From David Simon, former crime reporter responsible for the much lauded series Homicide: Life on the Streets, (based on his book Homicide: A Year on the Killing Streets) created this realistic series with Ed Burns who was a police officer and public school teacher. Cops like this series. Criminals like this series. Baltimore residents apparently say that this series nails how it really is in their city. I am surprised at how many people still haven't seen this show.
They look at the problems out on the streets from all perspectives. They look at all the obstacles facing police, the ways on which criminals make use of the system and find new ways to thrive and grow. Five seasons of goodness, so get on it.

The Hunter and The Outfit

There have been many adaptations of Donald Westlake's (written under the pseudonym Richard Stark) series about a hard ass, career criminal named Parker. Comic book artist and writer, Darwyn Cooke, has been doing an outstanding job of adapting the series for the graphic novel format. Keeping the setting of the early 1960's, Cooke uses an advertising art style from that period which lends the work a sort of authenticity. So far he has just two works adapted and will be adapting another two. Check it out.

Wednesday, March 9, 2011

Martin's "A Song of Ice and Fire" Continues... At Last.

For my first actual blog post I figured I'd post up about something I have been waiting a while for: the fifth in George R.R. Martin's heptalogy, A Dance with Dragons, due to be released 12 July this year.
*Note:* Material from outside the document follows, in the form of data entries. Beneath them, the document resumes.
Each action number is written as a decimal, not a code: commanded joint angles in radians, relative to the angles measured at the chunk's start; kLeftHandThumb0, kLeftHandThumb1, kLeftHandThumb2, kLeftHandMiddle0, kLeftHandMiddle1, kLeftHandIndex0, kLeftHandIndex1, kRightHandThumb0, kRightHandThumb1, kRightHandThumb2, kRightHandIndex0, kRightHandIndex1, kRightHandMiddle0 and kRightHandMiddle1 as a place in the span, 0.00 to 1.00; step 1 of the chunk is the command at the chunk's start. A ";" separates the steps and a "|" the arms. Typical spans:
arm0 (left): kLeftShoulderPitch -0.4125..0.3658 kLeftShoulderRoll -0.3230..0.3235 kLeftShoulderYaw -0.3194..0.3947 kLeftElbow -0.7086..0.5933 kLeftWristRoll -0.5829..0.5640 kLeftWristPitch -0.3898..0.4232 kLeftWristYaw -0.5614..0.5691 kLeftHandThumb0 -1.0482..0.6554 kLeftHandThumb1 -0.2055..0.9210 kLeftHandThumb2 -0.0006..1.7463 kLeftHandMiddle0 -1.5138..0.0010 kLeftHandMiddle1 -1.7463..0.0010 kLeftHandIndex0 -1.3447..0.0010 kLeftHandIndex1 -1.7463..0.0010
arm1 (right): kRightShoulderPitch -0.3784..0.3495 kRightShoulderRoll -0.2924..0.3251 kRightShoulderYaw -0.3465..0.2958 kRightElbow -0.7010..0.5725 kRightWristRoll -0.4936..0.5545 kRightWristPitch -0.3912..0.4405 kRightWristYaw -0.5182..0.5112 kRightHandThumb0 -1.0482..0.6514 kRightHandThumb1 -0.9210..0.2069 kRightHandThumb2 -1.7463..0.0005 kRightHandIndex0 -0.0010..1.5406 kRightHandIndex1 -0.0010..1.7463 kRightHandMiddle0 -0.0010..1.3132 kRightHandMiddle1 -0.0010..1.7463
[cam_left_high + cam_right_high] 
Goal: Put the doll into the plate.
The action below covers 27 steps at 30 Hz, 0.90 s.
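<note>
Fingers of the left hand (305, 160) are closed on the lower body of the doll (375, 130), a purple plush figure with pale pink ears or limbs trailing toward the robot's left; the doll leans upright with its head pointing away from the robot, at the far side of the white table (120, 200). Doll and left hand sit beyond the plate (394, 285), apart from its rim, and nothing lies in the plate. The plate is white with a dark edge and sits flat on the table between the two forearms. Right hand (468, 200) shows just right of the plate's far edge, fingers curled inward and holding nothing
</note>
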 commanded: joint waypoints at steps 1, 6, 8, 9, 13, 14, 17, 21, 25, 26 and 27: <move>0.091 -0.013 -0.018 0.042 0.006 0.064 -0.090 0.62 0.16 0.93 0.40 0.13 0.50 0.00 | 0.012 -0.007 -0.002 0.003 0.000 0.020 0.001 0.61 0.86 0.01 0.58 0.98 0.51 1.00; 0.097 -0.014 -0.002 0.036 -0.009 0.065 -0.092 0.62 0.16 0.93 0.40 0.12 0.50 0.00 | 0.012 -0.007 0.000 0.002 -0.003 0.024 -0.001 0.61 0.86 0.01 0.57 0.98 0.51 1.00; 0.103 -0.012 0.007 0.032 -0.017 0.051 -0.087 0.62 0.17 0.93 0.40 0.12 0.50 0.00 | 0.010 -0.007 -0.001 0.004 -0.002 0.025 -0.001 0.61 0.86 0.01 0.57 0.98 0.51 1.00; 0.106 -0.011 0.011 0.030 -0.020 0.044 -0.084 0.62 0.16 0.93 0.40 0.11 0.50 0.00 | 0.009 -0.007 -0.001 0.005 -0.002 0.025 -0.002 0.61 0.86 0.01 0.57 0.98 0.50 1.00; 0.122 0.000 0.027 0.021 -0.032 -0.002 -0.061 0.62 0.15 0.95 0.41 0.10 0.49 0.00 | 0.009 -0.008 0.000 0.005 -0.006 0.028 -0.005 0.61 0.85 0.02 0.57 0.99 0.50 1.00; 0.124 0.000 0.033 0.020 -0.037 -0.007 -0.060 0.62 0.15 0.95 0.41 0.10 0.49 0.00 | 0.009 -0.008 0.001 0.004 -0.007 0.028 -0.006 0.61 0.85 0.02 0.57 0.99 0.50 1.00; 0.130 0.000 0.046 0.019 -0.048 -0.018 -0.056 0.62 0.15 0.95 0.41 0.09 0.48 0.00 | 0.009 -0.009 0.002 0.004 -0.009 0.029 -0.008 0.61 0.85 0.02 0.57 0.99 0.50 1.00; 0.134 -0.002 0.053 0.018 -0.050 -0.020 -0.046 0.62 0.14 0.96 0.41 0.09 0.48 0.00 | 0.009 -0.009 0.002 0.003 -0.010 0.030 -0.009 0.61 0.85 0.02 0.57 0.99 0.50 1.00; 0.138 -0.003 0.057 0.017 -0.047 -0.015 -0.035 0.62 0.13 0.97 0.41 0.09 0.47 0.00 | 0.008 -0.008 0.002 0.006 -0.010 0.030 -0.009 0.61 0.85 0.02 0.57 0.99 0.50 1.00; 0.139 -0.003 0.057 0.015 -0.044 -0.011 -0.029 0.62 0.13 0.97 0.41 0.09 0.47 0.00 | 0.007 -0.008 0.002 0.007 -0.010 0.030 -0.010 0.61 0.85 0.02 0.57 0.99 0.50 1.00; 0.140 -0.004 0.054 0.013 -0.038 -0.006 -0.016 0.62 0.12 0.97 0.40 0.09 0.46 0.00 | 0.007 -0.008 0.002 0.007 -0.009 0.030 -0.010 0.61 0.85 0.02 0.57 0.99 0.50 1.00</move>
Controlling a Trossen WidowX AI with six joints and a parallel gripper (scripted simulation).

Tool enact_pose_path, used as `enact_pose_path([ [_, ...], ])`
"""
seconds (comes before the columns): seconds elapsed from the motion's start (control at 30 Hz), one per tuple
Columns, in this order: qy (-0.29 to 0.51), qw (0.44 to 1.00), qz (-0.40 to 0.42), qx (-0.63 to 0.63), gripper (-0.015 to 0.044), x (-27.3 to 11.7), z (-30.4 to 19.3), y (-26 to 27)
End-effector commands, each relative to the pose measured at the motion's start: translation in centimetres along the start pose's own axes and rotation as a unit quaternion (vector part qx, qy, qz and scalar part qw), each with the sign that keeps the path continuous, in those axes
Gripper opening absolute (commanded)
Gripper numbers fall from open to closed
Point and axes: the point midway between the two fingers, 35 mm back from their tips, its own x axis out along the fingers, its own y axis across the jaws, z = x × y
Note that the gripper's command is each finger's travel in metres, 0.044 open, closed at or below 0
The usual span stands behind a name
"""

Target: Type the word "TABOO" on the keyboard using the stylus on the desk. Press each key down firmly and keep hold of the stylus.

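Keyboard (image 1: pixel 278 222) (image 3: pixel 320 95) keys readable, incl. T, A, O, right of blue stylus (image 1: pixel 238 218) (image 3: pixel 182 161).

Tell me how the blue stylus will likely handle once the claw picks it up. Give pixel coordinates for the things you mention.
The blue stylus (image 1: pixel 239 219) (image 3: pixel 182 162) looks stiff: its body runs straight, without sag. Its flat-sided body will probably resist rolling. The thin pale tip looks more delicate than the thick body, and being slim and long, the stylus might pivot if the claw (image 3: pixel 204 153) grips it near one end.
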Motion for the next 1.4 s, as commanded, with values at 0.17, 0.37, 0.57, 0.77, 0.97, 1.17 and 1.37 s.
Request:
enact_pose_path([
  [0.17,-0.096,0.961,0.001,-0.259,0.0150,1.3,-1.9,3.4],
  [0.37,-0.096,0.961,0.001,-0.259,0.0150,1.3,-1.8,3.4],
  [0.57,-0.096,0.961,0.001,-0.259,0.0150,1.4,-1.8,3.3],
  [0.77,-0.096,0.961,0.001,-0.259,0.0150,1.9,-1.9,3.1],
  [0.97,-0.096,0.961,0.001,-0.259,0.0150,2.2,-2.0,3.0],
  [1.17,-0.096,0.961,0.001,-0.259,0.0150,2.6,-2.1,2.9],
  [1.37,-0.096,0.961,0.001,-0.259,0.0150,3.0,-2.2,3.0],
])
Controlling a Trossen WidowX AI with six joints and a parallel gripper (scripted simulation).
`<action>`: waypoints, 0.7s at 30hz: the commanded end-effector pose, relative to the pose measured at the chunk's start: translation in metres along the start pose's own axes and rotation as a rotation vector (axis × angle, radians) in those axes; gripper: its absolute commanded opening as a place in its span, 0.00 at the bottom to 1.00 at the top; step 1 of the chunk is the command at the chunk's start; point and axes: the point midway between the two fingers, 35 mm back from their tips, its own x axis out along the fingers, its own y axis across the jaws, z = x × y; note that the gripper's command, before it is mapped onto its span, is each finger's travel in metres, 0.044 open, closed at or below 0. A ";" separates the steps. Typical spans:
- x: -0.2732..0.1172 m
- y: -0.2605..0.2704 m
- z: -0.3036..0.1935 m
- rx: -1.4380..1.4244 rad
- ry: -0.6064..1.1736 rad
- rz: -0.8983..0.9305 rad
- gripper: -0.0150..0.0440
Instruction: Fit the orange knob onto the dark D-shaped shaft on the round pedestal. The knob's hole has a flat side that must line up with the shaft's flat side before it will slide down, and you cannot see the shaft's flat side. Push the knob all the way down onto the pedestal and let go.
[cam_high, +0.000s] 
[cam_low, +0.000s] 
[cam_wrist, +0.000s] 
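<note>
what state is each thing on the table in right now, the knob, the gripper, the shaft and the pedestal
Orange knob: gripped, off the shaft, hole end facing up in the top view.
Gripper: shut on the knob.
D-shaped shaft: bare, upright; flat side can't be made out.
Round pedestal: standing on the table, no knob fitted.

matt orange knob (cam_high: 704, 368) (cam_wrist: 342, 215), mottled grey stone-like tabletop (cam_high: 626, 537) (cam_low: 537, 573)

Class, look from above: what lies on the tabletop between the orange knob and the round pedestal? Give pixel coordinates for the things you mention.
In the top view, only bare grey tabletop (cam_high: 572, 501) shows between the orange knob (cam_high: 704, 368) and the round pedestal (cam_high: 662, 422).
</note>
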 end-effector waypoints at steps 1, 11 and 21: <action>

I am generally suspicious of fantasy, having been disappointed once too often by low grade Tolkien knock-offs during my youth. However, when my friend Elijah was telling me about reading the first book in the series (A Game of Thrones) back in September 2008, he piqued my curiosity. As it turned out he bought me all four books that had been published so far for Christmas and I devoured the series in a few months and then I went back for seconds.
A Dance with Dragons was slow in coming, but I am sure it will have been worth the wait. Mind you the fan chatter surrounding the wait time was annoying. Every fan of a series should pay attention to the example of Douglas Adams - harass a writer to write more and you get crap. Yes Martin is older, yes he is heavier, but reminding him of that fact isn't going to ensure his best feelings for his fans.
If you haven't read the books, read them. But if you are the impatient type and you want another way into the series, you may consider watching the series A Game of Thrones starring Sean Bean (Lord of the Rings, Sharpe, Patriot Games might be his best known works here in North America)is set to premiere on HBO and HBO Canada on 17 April this year (which means I'll be waiting for the DVD release) and the next day on SKY in the UK. You can view the trailer on YouTube.

Monday, March 7, 2011

What is New is Old Again

I shut down my old blog, "The Blog That Shall Not Be Named", a short time ago. I was just feeling constrained by it, or at least the person I was when I started the blog. The name of this blog comes from Philip K. Dick's A Scanner Darkly. It is a fictional species of flower that forms the destructive drug in the book known as "Substance D". The meaning of the name can be translated as "the death of the knowledge of self". (Ontology is the philosophical study of "of that which is" or investigating the nature of existence and being. In my early 20's I thought it would be cool to be a professional "Ontologist") There has been no death in my knowledge of self, (I just like Dick's writing) rather an acute awareness of how we change and are changing. We are, paradoxically, the same person we have always been while undergoing a gradual metamorphosis that makes it sometimes hard to relate what we were to we are now. I guess this is a round about way of saying I wanted a fresh start.